The visit by the critter-killers resulted in my room looking worse than usual. It ACTUALLY looked like a tornado had struck, rather than just a place where piles of stuff collected dust and no reasonable person would suspect somebody actually slept there. My bed was rent asunder and had to be put back together again, with the covers over both the mattress and bedspring. I was still in my drugged-out blissful/pouting stage, so Patrick came over and repaired the damage and finished the work I paid the exterminators so handsomely to perform. I also got a new frame for the bed, the former wooden one finally being consigned to the scrap heap it should have gone to 3o years ago.
The new metal frame was actually worth the money. I had been missing one of the legs on the bed for about the last two decades, that corner of the bed being held up by computer books (including my Delphi 1.0 manuals). All that time, I've had about a ten degree lean downwards and to the door-side on the bed. When people say they slid out of bed and got going in the morning, they're probably being figurative. Not me. That LITERALLY has been happening to me for most of my adult life. Over the bed-bug-proof cover (aka The Tomb) for the mattress, I put a waterproof latex-like cover, then a hypo-allergenic cover and then a cotton cover. It was about then that I felt a little safe from the predations of a what I long thought was a figment of my mother's imagination. I've stopped reacting to every little sensation that happens as if it is a return of the boogie monsters. Just recently.

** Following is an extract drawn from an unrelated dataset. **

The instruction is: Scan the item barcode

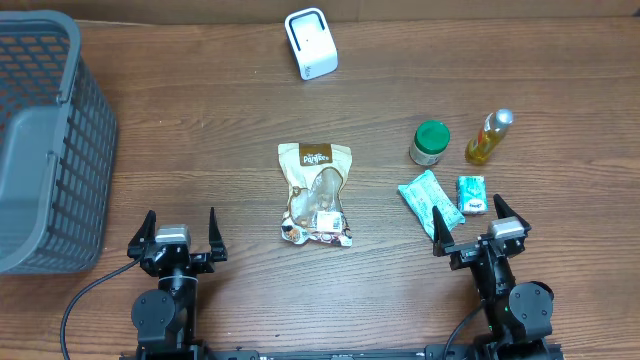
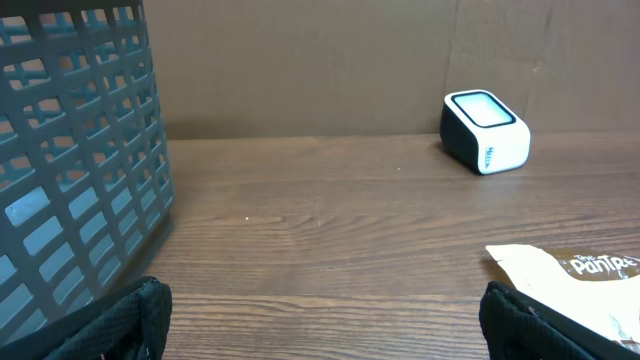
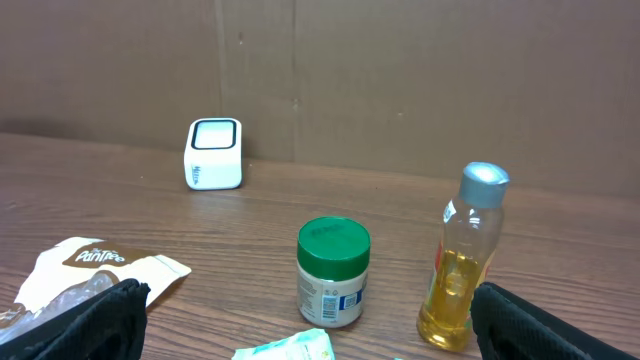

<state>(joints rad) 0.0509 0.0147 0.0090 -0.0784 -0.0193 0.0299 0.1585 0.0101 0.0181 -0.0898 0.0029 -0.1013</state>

Even still, the cluster of 15 bites on my shoulder and upper arm have now almost healed. Almost. I've gone through two tubes of hydro-cortizone and the bumps, once as high as a finger, have retreated to scabbed-over pockmarks. It looks like a bad case of acne. Or so I've been told.
Tuesday, I get the final set of x-rays and ultrasounds to determine whether I will be having surgery or whether I will just be sucking it up. As recently as last week, I was hell-bent on getting some carving done. Now, I'm not so sure. I've off the goof pills as of last Saturday and down to using Advil to handle it all. Course, I've been limiting myself to a couple of three-hour sessions on the computer a day as I continue to try and finish the Project From Hell. There's light at the end of that tunnel. Or so I hope.
So, that's basically why I've been away from this, a pleasure I can't allow myself when computer time is so limited. So limited in fact, I can't even get into the tale of the raccoon that's using my brother's boat stored away in my garage as a latrine. Peeeee ewwwweeeeee!
Please Mommy, can it be 2011 real soon?